Provided data
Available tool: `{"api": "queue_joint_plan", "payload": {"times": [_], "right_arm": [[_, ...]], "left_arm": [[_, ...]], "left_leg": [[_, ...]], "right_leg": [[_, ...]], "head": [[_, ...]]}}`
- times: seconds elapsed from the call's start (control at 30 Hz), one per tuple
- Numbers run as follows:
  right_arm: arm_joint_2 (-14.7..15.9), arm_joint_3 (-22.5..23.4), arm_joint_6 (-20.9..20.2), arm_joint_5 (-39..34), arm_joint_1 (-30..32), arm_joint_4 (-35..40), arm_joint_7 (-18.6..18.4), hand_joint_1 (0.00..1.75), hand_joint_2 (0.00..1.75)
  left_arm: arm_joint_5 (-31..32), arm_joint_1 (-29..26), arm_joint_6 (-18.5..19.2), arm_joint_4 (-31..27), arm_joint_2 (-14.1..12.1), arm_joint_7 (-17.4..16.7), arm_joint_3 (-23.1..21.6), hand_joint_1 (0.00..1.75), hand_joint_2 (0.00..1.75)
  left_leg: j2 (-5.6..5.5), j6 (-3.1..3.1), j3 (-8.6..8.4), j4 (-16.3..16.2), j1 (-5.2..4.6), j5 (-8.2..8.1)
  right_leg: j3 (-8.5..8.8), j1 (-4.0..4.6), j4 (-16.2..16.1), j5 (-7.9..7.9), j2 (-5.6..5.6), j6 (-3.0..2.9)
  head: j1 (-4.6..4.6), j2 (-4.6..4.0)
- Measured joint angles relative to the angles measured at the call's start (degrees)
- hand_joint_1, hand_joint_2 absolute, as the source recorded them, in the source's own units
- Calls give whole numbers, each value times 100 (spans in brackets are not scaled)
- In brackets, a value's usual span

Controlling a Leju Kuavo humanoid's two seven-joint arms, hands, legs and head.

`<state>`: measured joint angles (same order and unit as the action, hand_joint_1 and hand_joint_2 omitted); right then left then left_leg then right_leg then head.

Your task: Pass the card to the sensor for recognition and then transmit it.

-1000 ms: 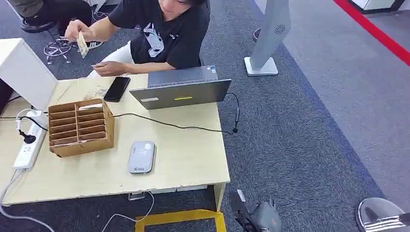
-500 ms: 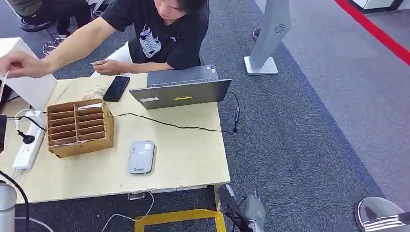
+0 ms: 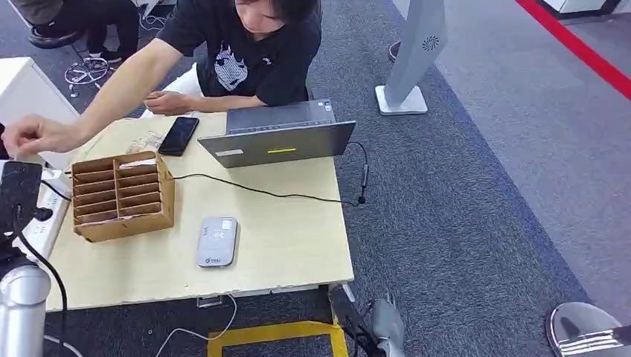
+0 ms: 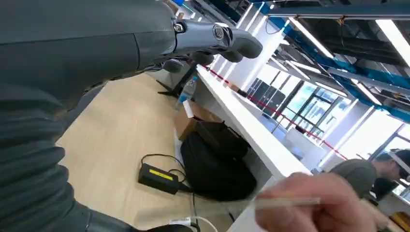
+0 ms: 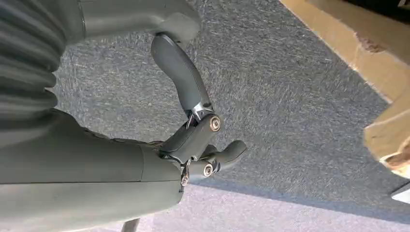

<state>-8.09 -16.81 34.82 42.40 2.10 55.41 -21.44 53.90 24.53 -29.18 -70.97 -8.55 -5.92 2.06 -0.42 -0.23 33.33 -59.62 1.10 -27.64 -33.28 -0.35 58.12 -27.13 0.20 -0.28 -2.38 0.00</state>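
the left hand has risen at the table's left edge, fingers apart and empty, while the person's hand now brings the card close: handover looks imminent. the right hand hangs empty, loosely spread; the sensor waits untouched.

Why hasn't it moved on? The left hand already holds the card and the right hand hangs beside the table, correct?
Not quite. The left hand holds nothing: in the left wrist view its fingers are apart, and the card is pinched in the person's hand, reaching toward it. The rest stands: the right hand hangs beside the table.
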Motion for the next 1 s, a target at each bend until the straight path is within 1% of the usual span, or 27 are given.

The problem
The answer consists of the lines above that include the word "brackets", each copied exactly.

Exercise solution
- Calls give whole numbers, each value times 100 (spans in brackets are not scaled)
- In brackets, a value's usual span

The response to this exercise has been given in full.